Exercise prompt
Print all of the data exactly, but drop the pictures.

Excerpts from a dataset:
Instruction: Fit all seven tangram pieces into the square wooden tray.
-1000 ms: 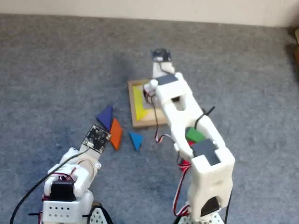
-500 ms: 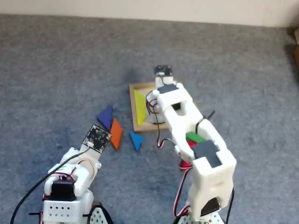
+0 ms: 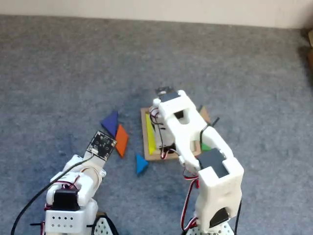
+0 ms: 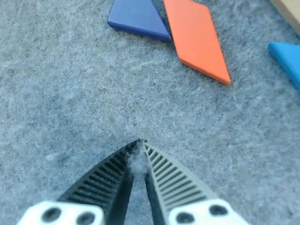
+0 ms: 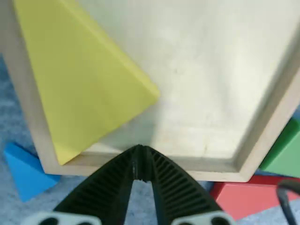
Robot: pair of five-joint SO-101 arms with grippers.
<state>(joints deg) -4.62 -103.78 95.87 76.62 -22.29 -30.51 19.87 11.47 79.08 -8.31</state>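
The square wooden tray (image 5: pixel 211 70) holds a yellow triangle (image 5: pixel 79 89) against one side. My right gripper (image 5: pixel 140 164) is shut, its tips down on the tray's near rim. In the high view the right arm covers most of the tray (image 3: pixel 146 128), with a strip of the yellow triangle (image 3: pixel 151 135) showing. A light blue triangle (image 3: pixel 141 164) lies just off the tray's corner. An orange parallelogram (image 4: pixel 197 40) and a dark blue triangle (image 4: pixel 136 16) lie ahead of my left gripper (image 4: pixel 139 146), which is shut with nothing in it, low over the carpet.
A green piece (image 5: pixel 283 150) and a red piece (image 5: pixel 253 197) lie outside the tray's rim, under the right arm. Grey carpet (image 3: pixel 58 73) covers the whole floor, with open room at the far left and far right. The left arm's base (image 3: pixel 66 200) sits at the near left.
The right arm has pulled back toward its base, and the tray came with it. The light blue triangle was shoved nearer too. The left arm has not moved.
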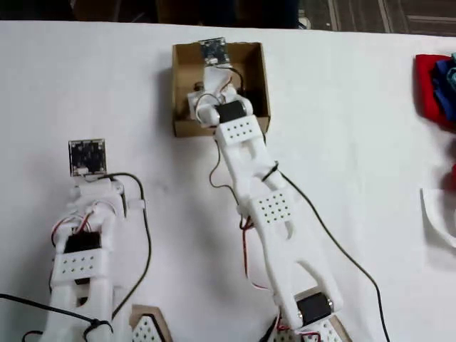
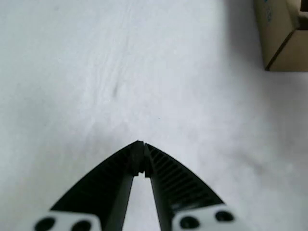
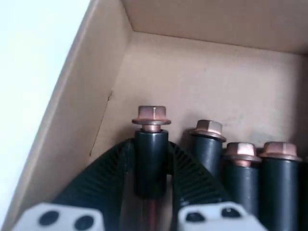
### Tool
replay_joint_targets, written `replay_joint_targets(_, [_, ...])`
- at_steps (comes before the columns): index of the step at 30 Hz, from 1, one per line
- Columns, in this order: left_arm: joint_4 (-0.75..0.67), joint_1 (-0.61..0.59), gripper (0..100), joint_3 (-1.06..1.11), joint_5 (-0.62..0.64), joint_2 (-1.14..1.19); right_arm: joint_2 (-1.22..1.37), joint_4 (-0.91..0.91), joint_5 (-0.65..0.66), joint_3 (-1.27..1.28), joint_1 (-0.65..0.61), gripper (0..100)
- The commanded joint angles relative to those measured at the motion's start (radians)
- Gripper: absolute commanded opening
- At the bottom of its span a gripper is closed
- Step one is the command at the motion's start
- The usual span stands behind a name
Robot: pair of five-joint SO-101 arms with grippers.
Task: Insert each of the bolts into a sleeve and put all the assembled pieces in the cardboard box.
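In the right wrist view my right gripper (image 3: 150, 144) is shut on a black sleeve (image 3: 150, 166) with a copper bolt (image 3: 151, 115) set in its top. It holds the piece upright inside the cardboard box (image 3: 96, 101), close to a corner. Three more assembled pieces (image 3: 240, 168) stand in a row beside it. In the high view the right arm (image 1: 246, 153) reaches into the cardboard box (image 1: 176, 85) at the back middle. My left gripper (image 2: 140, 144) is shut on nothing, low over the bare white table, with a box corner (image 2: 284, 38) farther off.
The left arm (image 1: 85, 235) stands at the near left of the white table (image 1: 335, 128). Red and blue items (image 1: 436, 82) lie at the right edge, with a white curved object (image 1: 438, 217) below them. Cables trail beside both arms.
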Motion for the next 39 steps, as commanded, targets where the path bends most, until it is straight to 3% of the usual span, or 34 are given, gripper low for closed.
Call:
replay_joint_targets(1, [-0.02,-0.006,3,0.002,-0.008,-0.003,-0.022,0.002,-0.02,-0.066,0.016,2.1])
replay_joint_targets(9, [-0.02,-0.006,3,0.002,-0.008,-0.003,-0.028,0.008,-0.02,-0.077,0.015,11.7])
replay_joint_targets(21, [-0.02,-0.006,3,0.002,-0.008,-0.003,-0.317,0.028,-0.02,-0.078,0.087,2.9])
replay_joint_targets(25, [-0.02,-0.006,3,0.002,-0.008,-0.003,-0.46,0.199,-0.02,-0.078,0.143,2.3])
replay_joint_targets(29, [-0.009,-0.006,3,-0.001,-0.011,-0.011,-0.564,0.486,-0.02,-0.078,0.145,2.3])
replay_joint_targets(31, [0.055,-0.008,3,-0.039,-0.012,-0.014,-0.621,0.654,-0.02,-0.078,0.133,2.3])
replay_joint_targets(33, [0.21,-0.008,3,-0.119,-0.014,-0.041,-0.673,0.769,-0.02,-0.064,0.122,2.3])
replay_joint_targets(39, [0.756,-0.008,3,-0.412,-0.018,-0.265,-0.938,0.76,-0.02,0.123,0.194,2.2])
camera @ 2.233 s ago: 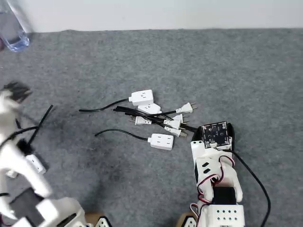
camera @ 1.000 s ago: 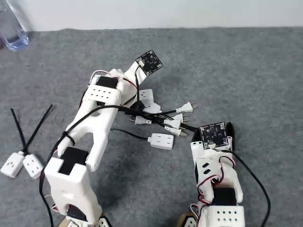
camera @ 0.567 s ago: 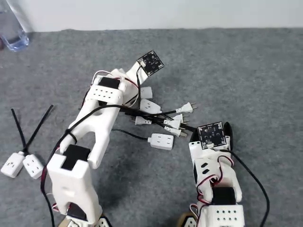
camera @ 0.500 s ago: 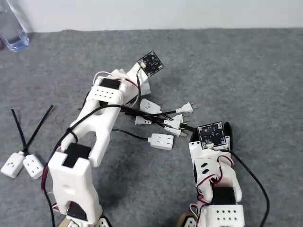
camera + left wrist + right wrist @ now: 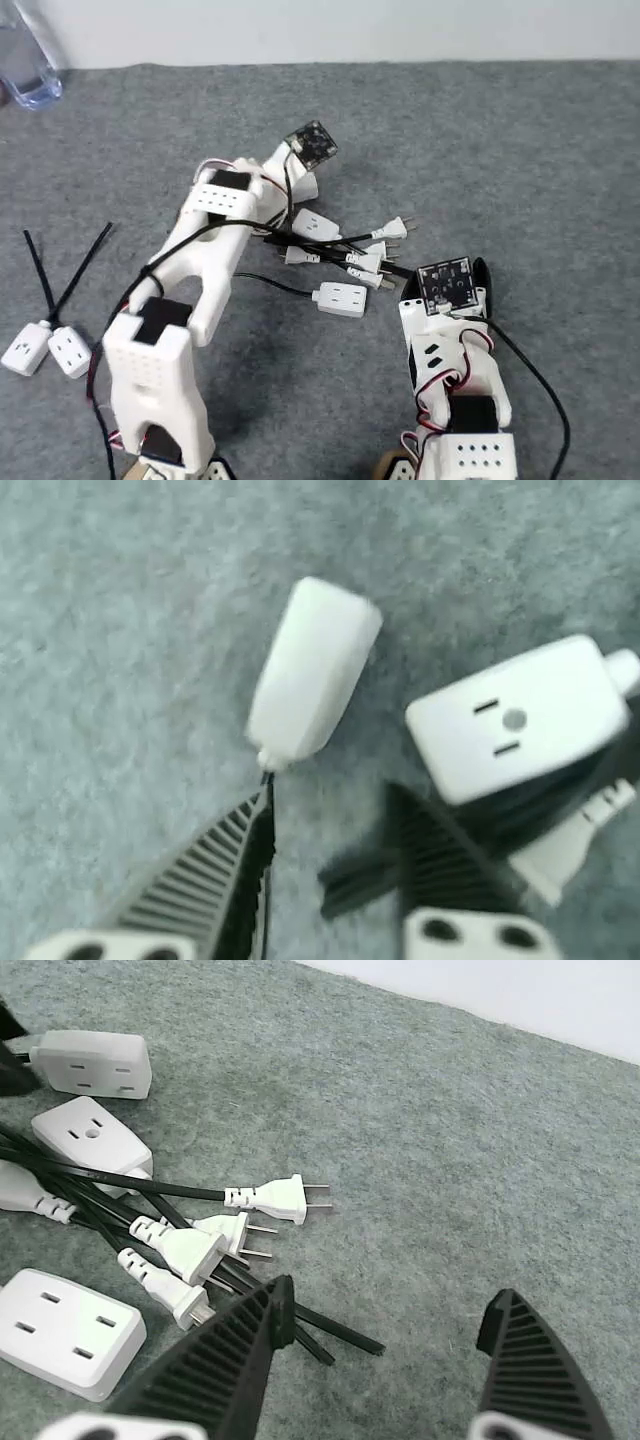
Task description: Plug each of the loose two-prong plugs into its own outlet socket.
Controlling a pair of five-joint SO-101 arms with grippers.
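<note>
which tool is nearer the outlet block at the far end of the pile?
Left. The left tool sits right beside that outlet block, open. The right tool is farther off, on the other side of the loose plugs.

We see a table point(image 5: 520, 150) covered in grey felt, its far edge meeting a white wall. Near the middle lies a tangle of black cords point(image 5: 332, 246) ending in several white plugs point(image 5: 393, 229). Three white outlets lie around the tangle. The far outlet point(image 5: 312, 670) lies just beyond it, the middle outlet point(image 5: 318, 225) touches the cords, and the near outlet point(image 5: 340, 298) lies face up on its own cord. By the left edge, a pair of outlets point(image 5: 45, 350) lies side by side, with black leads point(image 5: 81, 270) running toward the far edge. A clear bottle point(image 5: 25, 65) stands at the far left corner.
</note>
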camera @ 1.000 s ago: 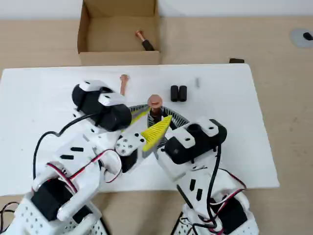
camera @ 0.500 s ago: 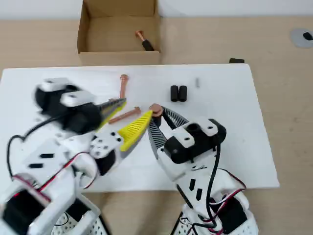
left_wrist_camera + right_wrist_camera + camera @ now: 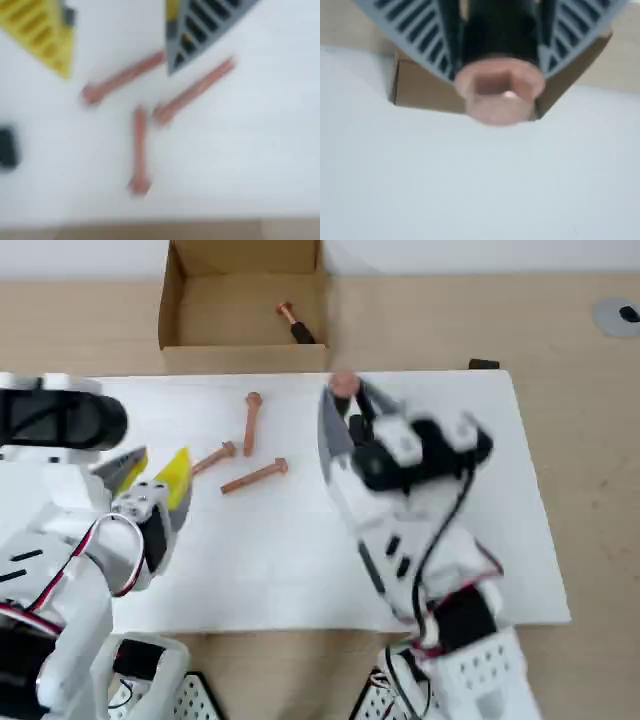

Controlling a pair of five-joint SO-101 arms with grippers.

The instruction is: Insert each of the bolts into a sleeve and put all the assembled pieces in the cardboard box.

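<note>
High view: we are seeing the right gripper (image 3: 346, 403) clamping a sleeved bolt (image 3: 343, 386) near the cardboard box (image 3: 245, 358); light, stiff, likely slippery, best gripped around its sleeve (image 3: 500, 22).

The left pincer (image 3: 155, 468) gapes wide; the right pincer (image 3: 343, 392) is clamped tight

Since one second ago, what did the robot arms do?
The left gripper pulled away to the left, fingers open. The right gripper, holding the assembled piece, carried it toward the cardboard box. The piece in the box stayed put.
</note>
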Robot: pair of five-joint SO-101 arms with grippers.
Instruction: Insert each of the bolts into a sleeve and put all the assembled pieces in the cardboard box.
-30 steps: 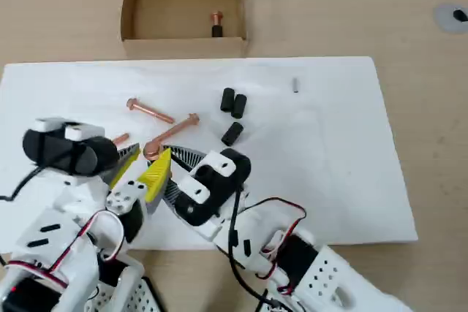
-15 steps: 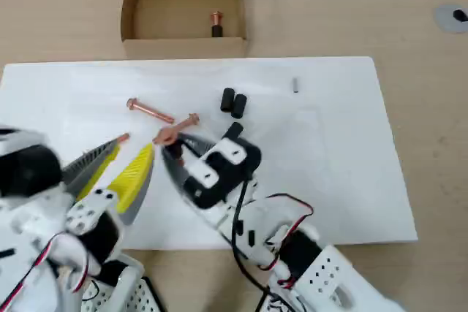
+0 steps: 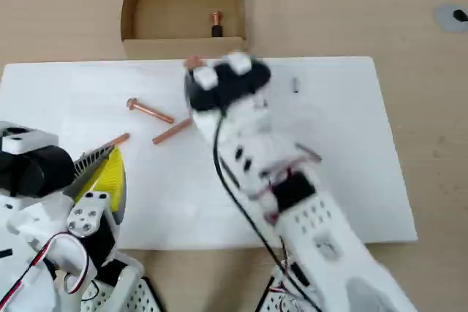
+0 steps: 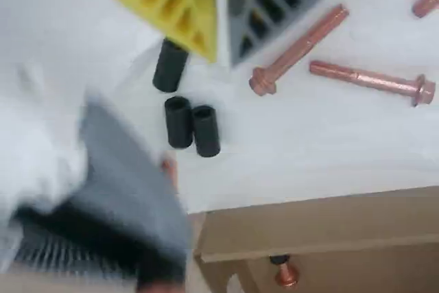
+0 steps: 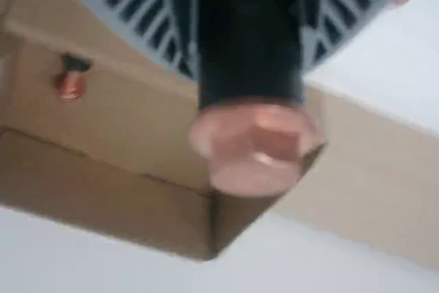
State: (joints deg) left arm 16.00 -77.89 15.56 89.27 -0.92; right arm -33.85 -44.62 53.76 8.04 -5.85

Finished task
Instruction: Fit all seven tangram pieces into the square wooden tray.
-1000 ms: 
-500 ms: 
+0 ms: 
+0 ms: 
+0 ms: 
Robot: pair of five-joint SO-101 arms with grippers.
<state>(joints deg) -4.62 -103.78 95.87 76.62 -22.29 -30.51 19.87 11.47 79.08 -8.31</state>
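The square wooden tray (image 5: pixel 211 70) holds a yellow triangle (image 5: pixel 79 89) against one side. My right gripper (image 5: pixel 140 164) is shut, its tips down on the tray's near rim. In the high view the right arm covers most of the tray (image 3: pixel 146 128), with a strip of the yellow triangle (image 3: pixel 151 135) showing. A light blue triangle (image 3: pixel 141 164) lies just off the tray's corner. An orange parallelogram (image 4: pixel 197 40) and a dark blue triangle (image 4: pixel 136 16) lie ahead of my left gripper (image 4: pixel 139 146), which is shut with nothing in it, low over the carpet.
A green piece (image 5: pixel 283 150) and a red piece (image 5: pixel 253 197) lie outside the tray's rim, under the right arm. Grey carpet (image 3: pixel 58 73) covers the whole floor, with open room at the far left and far right. The left arm's base (image 3: pixel 66 200) sits at the near left.
The right arm has pulled back toward its base, and the tray came with it. The light blue triangle was shoved nearer too. The left arm has not moved.
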### Tool
replay_joint_targets, written `replay_joint_targets(_, [_, ...])`
- at_steps (comes before the columns): index of the step at 30 Hz, from 1, one per line
- Columns, in this order: left_arm: joint_4 (-0.75..0.67), joint_1 (-0.61..0.59), gripper (0..100), joint_3 (-1.06..1.11), joint_5 (-0.62..0.64), joint_2 (-1.14..1.19); right_arm: joint_2 (-1.22..1.37), joint_4 (-0.91..0.91), joint_5 (-0.65..0.66), joint_3 (-1.27..1.28), joint_1 (-0.65..0.61), gripper (0..100)
- The commanded joint angles relative to those measured at the motion's start (radians)
- Gripper: absolute commanded opening
- At the bottom of its span a gripper is closed
- Step one is the command at the motion's start
- The usual span stands behind a name
Robot: pair of five-joint SO-101 arms with grippers.
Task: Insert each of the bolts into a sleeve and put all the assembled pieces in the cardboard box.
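In the right wrist view my right gripper (image 3: 150, 144) is shut on a black sleeve (image 3: 150, 166) with a copper bolt (image 3: 151, 115) set in its top. It holds the piece upright inside the cardboard box (image 3: 96, 101), close to a corner. Three more assembled pieces (image 3: 240, 168) stand in a row beside it. In the high view the right arm (image 1: 246, 153) reaches into the cardboard box (image 1: 176, 85) at the back middle. My left gripper (image 2: 140, 144) is shut on nothing, low over the bare white table, with a box corner (image 2: 284, 38) farther off.
The left arm (image 1: 85, 235) stands at the near left of the white table (image 1: 335, 128). Red and blue items (image 1: 436, 82) lie at the right edge, with a white curved object (image 1: 438, 217) below them. Cables trail beside both arms.
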Motion for the next 39 steps, as commanded, targets where the path bends most, until it is straight to 3% of the usual span, or 34 are given, gripper low for closed.
Call:
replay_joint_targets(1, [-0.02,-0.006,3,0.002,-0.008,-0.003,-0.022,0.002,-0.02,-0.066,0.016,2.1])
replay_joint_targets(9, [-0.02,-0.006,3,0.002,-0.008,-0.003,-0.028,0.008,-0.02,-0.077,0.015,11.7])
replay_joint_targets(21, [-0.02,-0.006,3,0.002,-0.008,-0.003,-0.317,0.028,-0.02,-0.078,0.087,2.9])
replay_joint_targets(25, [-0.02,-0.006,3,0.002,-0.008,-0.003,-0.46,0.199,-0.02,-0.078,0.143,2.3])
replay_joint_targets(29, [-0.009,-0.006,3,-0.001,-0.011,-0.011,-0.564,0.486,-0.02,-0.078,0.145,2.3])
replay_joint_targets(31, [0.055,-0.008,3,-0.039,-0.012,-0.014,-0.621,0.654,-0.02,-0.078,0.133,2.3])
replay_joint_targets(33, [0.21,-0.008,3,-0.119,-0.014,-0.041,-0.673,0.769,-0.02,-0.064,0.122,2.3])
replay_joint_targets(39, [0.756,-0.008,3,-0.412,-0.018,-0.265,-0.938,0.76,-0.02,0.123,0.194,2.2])
camera @ 2.233 s ago: 
camera @ 1.000 s ago: 
camera @ 0.567 s ago: 
camera @ 0.500 s ago: 
camera + left wrist + right wrist @ now: 
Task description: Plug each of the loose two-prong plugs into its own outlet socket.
Controlling a pair of five-joint SO-101 arms with grippers.
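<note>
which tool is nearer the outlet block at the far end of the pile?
Left. The left tool sits right beside that outlet block, open. The right tool is farther off, on the other side of the loose plugs.

We see a table point(image 5: 520, 150) covered in grey felt, its far edge meeting a white wall. Near the middle lies a tangle of black cords point(image 5: 332, 246) ending in several white plugs point(image 5: 393, 229). Three white outlets lie around the tangle. The far outlet point(image 5: 312, 670) lies just beyond it, the middle outlet point(image 5: 318, 225) touches the cords, and the near outlet point(image 5: 340, 298) lies face up on its own cord. By the left edge, a pair of outlets point(image 5: 45, 350) lies side by side, with black leads point(image 5: 81, 270) running toward the far edge. A clear bottle point(image 5: 25, 65) stands at the far left corner.
</note>
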camera @ 1.000 s ago: 
camera @ 0.500 s ago: 
left_wrist_camera + right_wrist_camera + camera @ now: 

Controlling a pair of five-joint SO-101 arms with grippers.

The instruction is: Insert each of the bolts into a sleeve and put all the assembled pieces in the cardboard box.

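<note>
High view: we are seeing the right gripper (image 3: 346, 403) clamping a sleeved bolt (image 3: 343, 386) near the cardboard box (image 3: 245, 358); light, stiff, likely slippery, best gripped around its sleeve (image 3: 500, 22).

The left pincer (image 3: 155, 468) gapes wide; the right pincer (image 3: 343, 392) is clamped tight

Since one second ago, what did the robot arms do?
The left gripper pulled away to the left, fingers open. The right gripper, holding the assembled piece, carried it toward the cardboard box. The piece in the box stayed put.
</note>
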Robot: pair of five-joint SO-101 arms with grippers.
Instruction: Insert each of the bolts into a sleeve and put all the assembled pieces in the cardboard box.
-30 steps: 
-15 steps: 
+0 steps: 
+0 steps: 
+0 steps: 
State: (joints deg) left arm 16.00 -77.89 15.56 89.27 -0.92; right arm -33.85 -44.62 53.76 8.04 -5.85

That completes the output for this exercise.